Task brief:
Set down exactly the lines of the listing below, please, beginning with the first and ending with the line that holds "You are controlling".

Given material:
++++

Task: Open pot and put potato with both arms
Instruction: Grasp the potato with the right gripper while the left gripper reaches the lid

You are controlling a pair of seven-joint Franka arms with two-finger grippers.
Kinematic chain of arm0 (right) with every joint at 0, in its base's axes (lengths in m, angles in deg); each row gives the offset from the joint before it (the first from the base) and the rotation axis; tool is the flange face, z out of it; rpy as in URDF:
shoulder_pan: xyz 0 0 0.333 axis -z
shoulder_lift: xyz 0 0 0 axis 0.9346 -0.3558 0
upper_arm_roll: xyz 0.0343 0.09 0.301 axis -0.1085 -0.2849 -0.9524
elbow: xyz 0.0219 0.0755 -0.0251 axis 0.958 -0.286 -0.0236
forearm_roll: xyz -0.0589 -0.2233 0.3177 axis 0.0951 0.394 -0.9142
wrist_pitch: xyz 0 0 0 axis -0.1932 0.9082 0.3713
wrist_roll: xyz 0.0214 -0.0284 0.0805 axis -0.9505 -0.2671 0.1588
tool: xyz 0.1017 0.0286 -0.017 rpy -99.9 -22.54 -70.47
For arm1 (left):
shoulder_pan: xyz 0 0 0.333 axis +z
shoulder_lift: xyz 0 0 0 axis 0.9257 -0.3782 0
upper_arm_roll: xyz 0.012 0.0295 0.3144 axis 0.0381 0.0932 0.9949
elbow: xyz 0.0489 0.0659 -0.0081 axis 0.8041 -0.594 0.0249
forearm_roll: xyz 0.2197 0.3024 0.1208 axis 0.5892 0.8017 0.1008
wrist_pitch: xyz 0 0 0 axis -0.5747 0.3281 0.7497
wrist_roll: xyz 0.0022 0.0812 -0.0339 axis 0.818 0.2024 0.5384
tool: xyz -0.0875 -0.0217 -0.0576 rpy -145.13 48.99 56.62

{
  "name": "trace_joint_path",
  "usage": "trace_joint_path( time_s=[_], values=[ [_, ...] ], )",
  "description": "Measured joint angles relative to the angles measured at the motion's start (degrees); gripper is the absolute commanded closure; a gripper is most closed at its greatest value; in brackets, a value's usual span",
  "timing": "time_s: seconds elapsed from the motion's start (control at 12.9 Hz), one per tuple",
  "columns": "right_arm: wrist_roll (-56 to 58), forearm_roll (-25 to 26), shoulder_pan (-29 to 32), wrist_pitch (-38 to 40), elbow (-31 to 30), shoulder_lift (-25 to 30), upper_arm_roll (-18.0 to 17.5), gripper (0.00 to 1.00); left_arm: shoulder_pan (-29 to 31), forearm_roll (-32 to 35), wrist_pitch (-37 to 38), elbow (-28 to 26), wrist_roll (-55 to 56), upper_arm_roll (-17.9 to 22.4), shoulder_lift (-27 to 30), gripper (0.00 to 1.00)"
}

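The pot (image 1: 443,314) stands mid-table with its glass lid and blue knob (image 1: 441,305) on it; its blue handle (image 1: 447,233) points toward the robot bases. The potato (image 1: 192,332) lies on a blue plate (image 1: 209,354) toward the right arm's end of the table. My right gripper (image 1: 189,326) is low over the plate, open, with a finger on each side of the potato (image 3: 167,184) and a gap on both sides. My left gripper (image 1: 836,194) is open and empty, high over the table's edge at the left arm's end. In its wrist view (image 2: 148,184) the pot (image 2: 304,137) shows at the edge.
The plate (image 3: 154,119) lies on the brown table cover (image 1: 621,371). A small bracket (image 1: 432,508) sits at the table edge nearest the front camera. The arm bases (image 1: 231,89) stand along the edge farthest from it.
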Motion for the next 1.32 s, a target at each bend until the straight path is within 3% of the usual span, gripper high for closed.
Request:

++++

Answer:
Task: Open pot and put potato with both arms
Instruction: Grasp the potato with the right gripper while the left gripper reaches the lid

You are controlling a pair of seven-joint Franka arms with two-finger grippers.

The exercise is done now.